Since Neanderthals first cowered in the eerie darkness of a total solar eclipse and wondered if their number was up, it seems that human nature is geared toward a periodic freak-out over imminent, global doom.

We do live in a time when the world seems to be on the eve of destruction: besieged by global climate change, the accelerating degradation of natural resources, and religious and political terrorism. If we are not simply overwhelmed with despair, we may think we know how some or all of these problems could be solved—but only if enough people agreed with us, in order to implement our solutions for everyone’s benefit. (And so it goes with everyone, including all those vehemently opposed to “our” solutions.)

I suspect that the world has always felt fragile or doomed to many of its human inhabitants. That might owe to the fact that we carry the knowledge of our individual doom within us. The end of our world as we know it will come someday via our personal death, whether or not everyone else goes at the same time.

Most of us find a way to deal with that inevitability, whether it’s through religious mythology (“I’ll be saved and go to heaven where I will live eternally”); resigned fatalism (“life’s a bitch and then you die”); or a practical procrastination (“I’ve got romance/family/career to worry about, so I’ll leave the rest to philosophers for now”).
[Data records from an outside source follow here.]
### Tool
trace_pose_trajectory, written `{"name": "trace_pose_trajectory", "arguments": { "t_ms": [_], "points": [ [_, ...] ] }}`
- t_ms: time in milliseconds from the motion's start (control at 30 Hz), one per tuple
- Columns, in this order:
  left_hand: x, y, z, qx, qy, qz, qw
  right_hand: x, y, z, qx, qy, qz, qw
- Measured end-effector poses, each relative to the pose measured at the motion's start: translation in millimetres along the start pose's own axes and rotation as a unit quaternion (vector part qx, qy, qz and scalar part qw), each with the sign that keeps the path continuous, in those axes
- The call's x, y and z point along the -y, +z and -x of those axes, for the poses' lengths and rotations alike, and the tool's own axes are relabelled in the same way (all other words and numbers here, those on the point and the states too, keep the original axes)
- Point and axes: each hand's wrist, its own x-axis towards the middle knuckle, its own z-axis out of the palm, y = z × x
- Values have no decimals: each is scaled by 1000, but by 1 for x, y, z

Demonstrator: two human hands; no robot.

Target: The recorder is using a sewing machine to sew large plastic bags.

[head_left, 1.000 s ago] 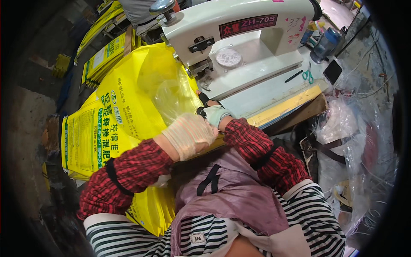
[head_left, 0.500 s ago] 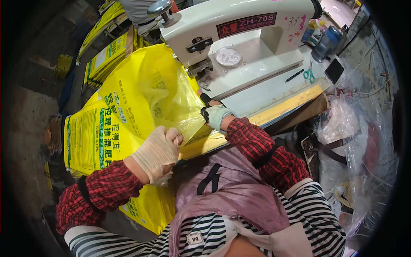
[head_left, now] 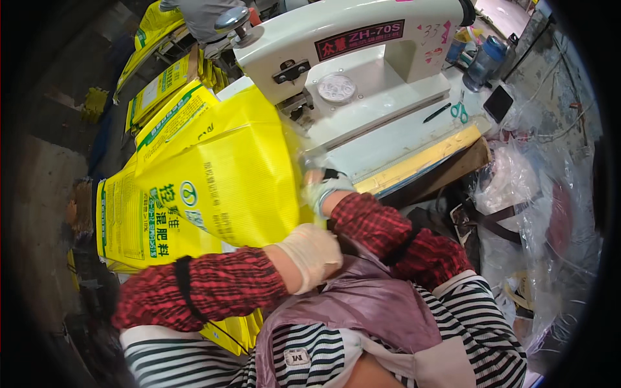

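Between both hands' fingers (head_left: 321, 191) — yellow bag (head_left: 223, 171) corner.

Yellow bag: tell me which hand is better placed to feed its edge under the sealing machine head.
Right, probably. The right hand already grips the yellow bag at its edge, close beside the white sealing machine. The left hand is lower, at the bag's near edge by the person's chest, farther from the machine.

Bright, even light, sharp at centre; fisheye bending and black vignette at the rim.
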Motion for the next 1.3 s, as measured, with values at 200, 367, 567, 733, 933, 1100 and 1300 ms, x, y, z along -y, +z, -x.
{"name": "trace_pose_trajectory", "arguments": {
  "t_ms": [200, 367, 567, 733, 933, 1100, 1300],
  "points": [
    [70, -108, 62, 65, -247, -203, 945, 17, -7, -8, 20, 163, -193, 967],
    [40, -47, 27, 59, -8, 4, 998, 24, -25, -50, 44, 166, -131, 976],
    [14, -14, -45, 102, 16, 60, 993, -11, 1, 4, 82, 10, -116, 990],
    [59, -115, 1, 127, -91, -48, 987, -13, 1, -12, 162, 30, -112, 980],
    [53, -63, 0, 50, -37, -52, 997, 21, -2, -64, 19, 197, -179, 964],
    [23, -21, -32, 23, 32, -7, 999, -14, 9, -21, 123, 60, -154, 979],
    [87, -123, 4, 121, -96, -106, 982, 1, -17, -23, 100, 72, -112, 986]
  ]
}}
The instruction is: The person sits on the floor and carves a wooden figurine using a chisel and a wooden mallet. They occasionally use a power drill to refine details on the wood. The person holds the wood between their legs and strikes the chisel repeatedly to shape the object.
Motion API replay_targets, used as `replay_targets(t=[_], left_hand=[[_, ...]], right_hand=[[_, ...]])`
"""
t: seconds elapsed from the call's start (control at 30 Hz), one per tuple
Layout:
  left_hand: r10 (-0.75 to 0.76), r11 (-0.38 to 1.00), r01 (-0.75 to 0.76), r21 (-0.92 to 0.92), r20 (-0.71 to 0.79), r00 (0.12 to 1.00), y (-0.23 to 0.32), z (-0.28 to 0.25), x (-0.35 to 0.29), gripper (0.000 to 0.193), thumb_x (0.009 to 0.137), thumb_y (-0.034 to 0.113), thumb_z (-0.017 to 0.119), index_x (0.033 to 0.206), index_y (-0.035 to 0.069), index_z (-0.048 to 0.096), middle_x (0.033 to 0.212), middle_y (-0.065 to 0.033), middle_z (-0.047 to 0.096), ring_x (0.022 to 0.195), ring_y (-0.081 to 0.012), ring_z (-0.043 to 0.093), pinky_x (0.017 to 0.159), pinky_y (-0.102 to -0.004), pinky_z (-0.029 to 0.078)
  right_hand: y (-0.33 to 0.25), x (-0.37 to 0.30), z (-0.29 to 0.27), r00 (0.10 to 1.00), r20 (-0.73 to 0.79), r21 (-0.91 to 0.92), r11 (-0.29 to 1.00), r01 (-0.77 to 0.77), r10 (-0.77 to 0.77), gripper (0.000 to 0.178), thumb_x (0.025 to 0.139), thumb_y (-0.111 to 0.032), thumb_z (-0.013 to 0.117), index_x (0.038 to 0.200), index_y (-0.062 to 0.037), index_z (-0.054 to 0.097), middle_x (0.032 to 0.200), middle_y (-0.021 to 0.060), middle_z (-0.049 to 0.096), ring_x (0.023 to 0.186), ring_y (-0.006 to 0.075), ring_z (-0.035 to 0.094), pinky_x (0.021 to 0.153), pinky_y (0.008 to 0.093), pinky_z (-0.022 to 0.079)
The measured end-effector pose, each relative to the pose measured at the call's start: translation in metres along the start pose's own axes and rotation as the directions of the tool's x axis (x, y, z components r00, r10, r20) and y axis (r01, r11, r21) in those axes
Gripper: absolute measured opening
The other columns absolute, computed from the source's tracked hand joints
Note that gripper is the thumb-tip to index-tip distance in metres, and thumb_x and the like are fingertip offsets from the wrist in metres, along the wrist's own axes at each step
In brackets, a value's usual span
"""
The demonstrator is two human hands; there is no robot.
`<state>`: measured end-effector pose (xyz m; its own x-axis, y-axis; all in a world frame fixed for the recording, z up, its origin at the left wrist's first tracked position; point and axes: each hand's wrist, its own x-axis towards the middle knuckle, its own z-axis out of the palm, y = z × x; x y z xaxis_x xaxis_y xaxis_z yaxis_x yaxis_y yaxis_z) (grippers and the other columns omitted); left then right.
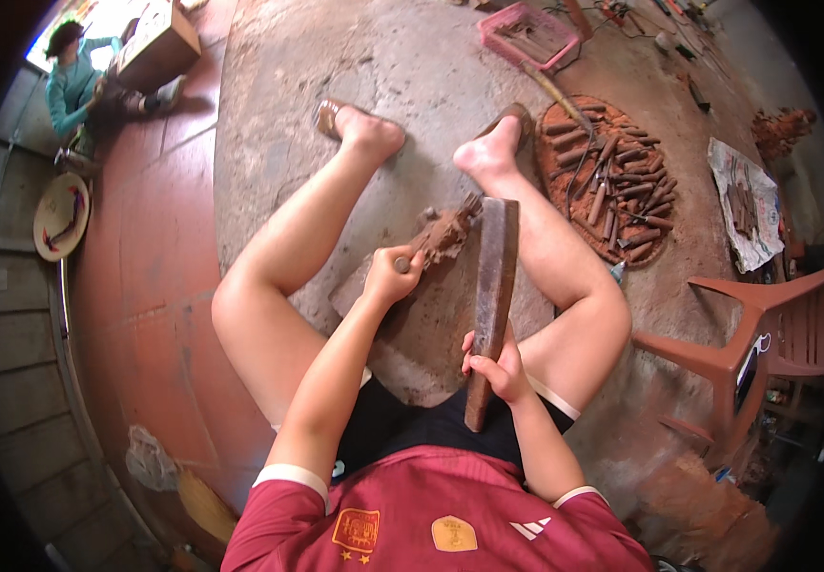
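My left hand (392, 275) is closed in a fist around a chisel (401, 265). Only the round end of its handle shows, and the blade is hidden. Beneath and beyond that fist lies a rough brown carved wood piece (445, 236), resting on a flat block (350, 286) between my legs. My right hand (496, 365) grips the lower part of a long, flat-sided wooden mallet (497, 257). The mallet stands out away from my body, its broad end close to the right side of the carved piece.
At the right, an oval tray (550, 157) holds many chisels on reddish sawdust. Beyond it sits a pink basket (526, 36). A brown plastic chair (736, 315) and a white sack (748, 205) are farther right. Another person (73, 86) sits at the far left beside a wooden box (157, 52).
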<state>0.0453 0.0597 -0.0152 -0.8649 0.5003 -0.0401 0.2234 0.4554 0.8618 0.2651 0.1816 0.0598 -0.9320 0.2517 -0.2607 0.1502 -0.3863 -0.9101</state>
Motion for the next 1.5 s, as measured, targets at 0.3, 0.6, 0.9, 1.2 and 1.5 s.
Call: replay_targets(t=[0.3, 0.6, 0.9, 1.2, 1.5], left_hand=[[0.049, 0.981, -0.042, -0.19, 0.032, 0.998, -0.006, -0.005, -0.001, 0.031, 0.083, 0.013, 0.062, 0.059, -0.002, 0.049, 0.051, -0.0065, 0.036, 0.052, -0.0083, 0.036, 0.048, -0.0319, 0.035], [-0.028, 0.989, 0.036, -0.143, 0.056, 0.998, -0.016, -0.007, 0.009, 0.028, 0.081, 0.017, 0.068, 0.063, -0.001, 0.056, 0.053, -0.0162, 0.047, 0.049, -0.0185, 0.043, 0.052, -0.0357, 0.042], [0.015, 0.993, -0.004, -0.115, 0.09, 0.996, -0.021, -0.012, 0.008, 0.035, 0.081, 0.023, 0.074, 0.063, 0.0, 0.056, 0.053, -0.0127, 0.047, 0.05, -0.0164, 0.041, 0.051, -0.0354, 0.041], [0.014, 0.988, -0.01, -0.153, 0.03, 0.999, -0.018, -0.008, 0.008, 0.022, 0.082, 0.017, 0.065, 0.069, -0.001, 0.062, 0.055, -0.0187, 0.047, 0.047, -0.0198, 0.044, 0.051, -0.0372, 0.041], [0.026, 0.997, -0.026, -0.079, -0.003, 1.0, 0.001, -0.009, -0.003, 0.021, 0.078, 0.019, 0.064, 0.068, 0.001, 0.063, 0.06, -0.0215, 0.054, 0.055, -0.0354, 0.056, 0.057, -0.0417, 0.046]], right_hand=[[0.002, -0.005, 0.009, 0.998, 0.059, -0.178, 0.983, 0.041, -0.031, 0.067, 0.081, 0.003, 0.054, 0.14, -0.0033, 0.025, 0.097, 0.0097, 0.051, 0.069, 0.0132, 0.056, 0.063, 0.0277, 0.051], [-0.019, -0.01, 0.02, 0.992, 0.093, -0.222, 0.973, -0.065, 0.087, 0.075, 0.078, 0.002, 0.058, 0.147, -0.0017, 0.029, 0.088, 0.0053, 0.057, 0.075, 0.0104, 0.056, 0.067, 0.0253, 0.049], [-0.015, -0.028, 0.015, 0.96, 0.012, -0.267, 0.926, -0.268, 0.281, 0.036, 0.081, -0.006, 0.061, 0.114, 0.0039, 0.049, 0.075, 0.0029, 0.057, 0.066, 0.0111, 0.058, 0.064, 0.0255, 0.048], [-0.028, 0.0, 0.023, 0.983, -0.077, -0.675, 0.717, -0.173, 0.165, 0.039, 0.073, -0.012, 0.064, 0.106, 0.0055, 0.053, 0.075, 0.016, 0.063, 0.07, 0.0231, 0.064, 0.068, 0.0339, 0.051], [-0.037, 0.01, 0.024, 0.998, -0.049, -0.661, 0.75, -0.014, -0.025, 0.04, 0.072, -0.008, 0.06, 0.108, 0.0085, 0.057, 0.08, 0.0094, 0.062, 0.073, 0.0142, 0.059, 0.07, 0.0293, 0.05]])
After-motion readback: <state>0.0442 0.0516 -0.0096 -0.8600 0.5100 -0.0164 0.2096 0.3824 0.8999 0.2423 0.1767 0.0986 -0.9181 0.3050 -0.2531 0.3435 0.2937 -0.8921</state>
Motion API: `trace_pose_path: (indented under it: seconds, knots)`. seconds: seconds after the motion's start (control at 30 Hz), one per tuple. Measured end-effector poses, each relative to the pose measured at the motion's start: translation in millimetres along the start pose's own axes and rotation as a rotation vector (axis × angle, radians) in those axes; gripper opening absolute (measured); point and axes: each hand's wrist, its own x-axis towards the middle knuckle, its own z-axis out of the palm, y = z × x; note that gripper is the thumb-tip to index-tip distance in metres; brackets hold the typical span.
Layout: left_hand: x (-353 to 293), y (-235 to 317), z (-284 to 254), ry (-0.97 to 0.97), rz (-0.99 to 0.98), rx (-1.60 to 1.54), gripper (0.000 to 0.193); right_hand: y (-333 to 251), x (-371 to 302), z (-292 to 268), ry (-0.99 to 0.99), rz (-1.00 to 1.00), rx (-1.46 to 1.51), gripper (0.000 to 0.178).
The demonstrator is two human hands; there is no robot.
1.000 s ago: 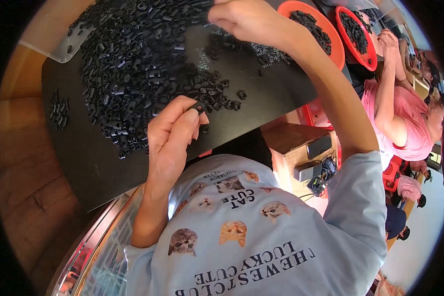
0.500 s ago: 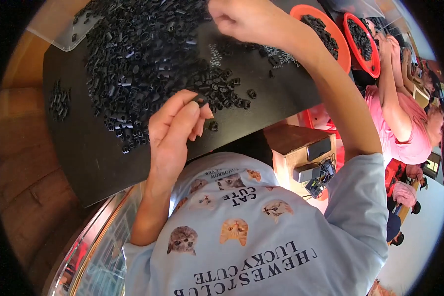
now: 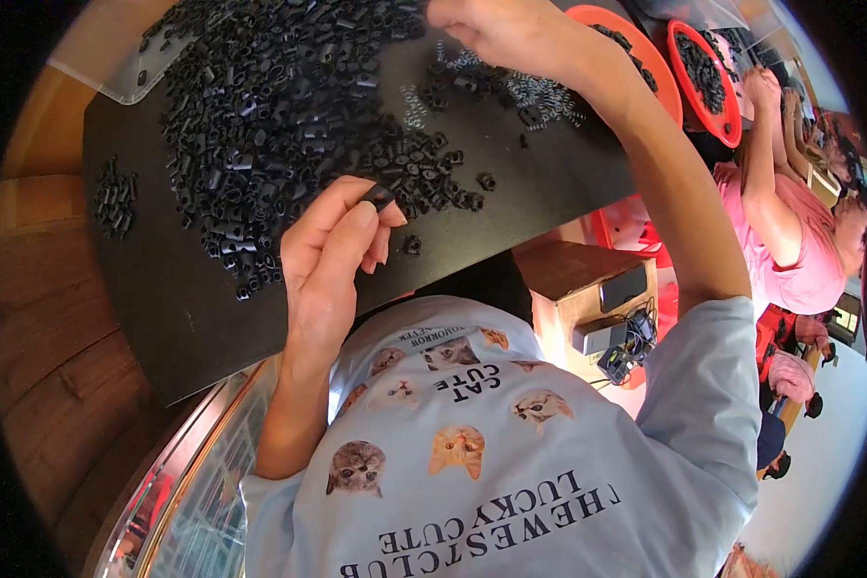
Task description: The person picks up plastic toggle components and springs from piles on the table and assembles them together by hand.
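Overall, two reddish trays (image 3: 669, 101) sit by the right edge of the table (image 3: 511, 193); one heap of black pieces (image 3: 250, 125) mostly covers its left half. One small, smooth, dark part (image 3: 380, 197) is above the near edge, pinched between the left hand's (image 3: 320, 252) thumb and forefinger. The right hand's (image 3: 501, 34) fingers curl, contents hidden.

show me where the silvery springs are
In the head view, the springs lie in clusters on the dark table near the picture's top, right of the big pile of black parts and just below the right hand.
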Motion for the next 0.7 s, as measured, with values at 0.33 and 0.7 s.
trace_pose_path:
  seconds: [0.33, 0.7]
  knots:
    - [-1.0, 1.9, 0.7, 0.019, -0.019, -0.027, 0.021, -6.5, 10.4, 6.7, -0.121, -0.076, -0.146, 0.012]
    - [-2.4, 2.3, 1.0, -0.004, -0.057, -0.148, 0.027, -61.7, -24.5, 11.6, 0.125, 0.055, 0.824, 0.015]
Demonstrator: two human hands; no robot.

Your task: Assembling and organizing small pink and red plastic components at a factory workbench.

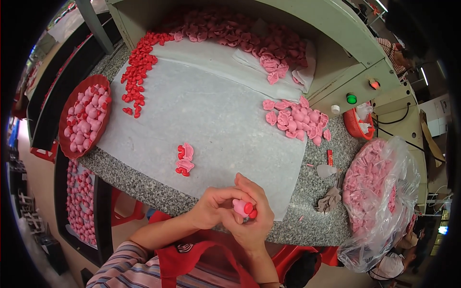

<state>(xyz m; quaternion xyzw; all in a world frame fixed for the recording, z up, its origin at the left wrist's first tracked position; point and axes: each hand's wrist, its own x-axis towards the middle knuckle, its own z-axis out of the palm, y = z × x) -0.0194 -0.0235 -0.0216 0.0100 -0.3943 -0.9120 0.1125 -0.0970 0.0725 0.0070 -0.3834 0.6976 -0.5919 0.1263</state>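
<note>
Close to the table's near edge, my left hand point(211, 206) and my right hand point(258, 226) meet around a small pink toy figure point(239, 207) with red rounded feet. The fingers of both hands close on it and cover much of its body. A little to the left, two pink shell pieces point(188, 151) lie on white paper point(221, 115), each beside a red part point(181, 152). Along the paper's right side is a pile of loose pink pieces point(298, 120). Red parts point(134, 77) are strewn along its left side.
A red basket point(63, 126) of pink and red pieces stands left. On the right are a plastic bag point(398, 177) of pink pieces, a small bottle point(325, 171), a crumpled cloth point(329, 200) and a red basket point(353, 126). More pink pieces point(216, 26) fill the cabinet opening behind.
</note>
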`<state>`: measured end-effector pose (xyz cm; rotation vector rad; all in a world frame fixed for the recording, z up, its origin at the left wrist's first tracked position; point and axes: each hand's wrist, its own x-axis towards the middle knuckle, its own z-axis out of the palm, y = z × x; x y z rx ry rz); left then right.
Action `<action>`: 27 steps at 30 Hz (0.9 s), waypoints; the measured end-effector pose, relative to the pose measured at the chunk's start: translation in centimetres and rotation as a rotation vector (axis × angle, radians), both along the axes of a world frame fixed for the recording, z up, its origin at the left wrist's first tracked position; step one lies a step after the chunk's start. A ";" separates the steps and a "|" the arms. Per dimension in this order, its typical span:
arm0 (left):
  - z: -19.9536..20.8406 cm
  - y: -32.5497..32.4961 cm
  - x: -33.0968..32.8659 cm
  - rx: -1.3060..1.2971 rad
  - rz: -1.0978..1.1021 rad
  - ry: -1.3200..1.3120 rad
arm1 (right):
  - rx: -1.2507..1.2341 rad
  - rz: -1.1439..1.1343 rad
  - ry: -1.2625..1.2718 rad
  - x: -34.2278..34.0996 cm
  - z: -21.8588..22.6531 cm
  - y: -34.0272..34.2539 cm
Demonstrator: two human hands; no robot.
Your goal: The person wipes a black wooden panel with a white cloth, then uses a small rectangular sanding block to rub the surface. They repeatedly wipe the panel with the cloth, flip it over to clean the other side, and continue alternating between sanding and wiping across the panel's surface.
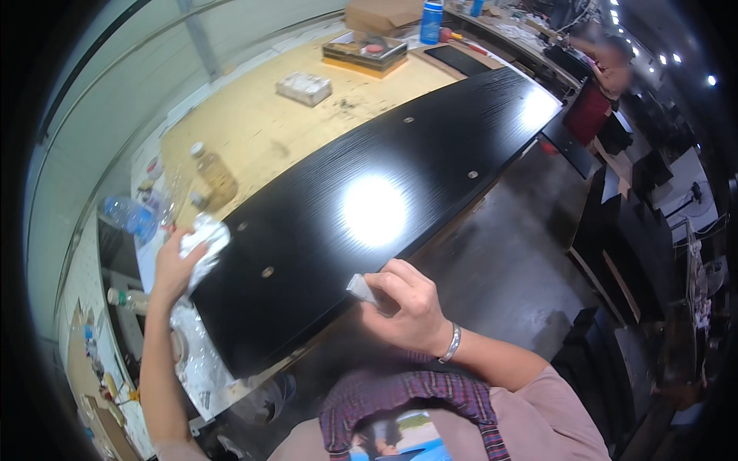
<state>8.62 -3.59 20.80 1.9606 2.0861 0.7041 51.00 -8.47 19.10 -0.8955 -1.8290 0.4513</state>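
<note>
A long black wood-grained panel with several small round holes lies across the table, a lamp's glare bright on its middle. At the panel's left end, my left hand is closed on a crumpled white cloth. My right hand is at the panel's near edge, its thumb and fingers pinching a small pale grey folded piece, perhaps sandpaper or cloth. Beyond my left hand stands a clear bottle of yellowish liquid. A clear plastic bottle with a blue label lies left of that hand.
The yellowish tabletop carries a pale block, an open box and a blue bottle. Crumpled clear plastic lies at the near left. Black furniture parts stand at right. Another person is at the far right.
</note>
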 end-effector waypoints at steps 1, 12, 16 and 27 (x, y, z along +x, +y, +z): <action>0.1 0.1 0.9 0.005 0.022 0.062 | 0.010 -0.019 -0.020 -1.1 0.2 -0.9; 1.8 -2.5 3.6 0.028 0.072 0.090 | 0.057 0.036 -0.157 -9.8 0.9 -8.1; 1.4 -2.6 3.5 0.061 0.064 0.072 | 0.128 0.373 -0.192 -15.0 0.9 -11.6; 1.9 -2.6 4.7 0.365 -0.246 0.376 | 0.160 0.481 -0.210 -16.5 3.8 -11.9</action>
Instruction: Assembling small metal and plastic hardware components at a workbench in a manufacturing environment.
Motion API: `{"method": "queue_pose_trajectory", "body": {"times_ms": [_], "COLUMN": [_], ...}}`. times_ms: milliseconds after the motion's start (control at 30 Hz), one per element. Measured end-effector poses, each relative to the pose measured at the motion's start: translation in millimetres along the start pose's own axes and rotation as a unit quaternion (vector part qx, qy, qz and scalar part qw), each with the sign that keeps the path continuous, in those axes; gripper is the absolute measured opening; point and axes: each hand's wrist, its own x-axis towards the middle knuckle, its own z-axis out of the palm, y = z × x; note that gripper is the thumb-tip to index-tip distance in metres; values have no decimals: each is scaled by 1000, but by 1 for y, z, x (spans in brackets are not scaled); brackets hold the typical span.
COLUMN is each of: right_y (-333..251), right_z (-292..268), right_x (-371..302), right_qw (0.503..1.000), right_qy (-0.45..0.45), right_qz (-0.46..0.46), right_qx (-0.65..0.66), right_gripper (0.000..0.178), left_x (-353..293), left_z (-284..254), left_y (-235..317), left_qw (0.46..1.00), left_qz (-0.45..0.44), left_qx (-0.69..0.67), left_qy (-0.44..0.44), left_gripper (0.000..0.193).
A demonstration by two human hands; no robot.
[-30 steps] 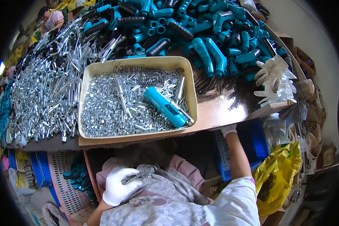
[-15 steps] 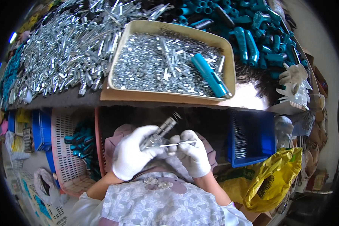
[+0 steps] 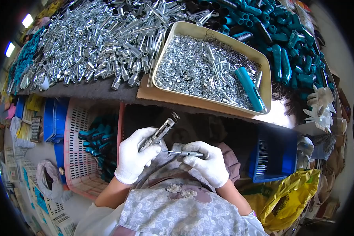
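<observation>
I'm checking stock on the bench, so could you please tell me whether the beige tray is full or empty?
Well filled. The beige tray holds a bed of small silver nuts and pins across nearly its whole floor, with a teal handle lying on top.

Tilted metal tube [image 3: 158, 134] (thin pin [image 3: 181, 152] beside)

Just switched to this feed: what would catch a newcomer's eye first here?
The huge heap of shiny metal tubes across the bench top, with a tan tray of small silver hardware beside it. Below the bench edge, the white-gloved left hand grips a metal tube part, while the right hand holds a thin pin beside it.
</observation>
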Motion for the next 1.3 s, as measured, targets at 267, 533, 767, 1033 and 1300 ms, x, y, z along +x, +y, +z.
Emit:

There is another way to end the world as we know it, however, with more immediate effects than the usual strategies. That’s through any kind of spiritual discipline that helps us remember that the world-as-we-see-it originates within our own minds—and that’s where we can end and remake it.

“I loose the world from all I thought it was” is a meditative lesson from the daily Workbook of A Course in Miracles, which explains: “You have enslaved the world with all your fears, your doubts and miseries, your pain and tears; and all your sorrows press on it and keep the world a prisoner to your beliefs. Death strikes it everywhere because you hold the bitter thoughts of death within your mind.”

When we “loose the world” through any form of meditation—letting go of our fears, doubts, and miseries for even a few moments at a time—we have a chance to end the frightful world we’ve been living in and let something new arise to take its place. “The present now remains the only time,” the Course continues. “Here in the present is the world set free. For as you let the past be lifted and release the future from your ancient fears, you find escape and give it to the world.”

Seems worth a try, doesn’t it? Either that, or keep worrying about what the Trilateralists, truthers, birthers, doomers, droners, suicide bombers, and all those uncharted meteors have in store for us…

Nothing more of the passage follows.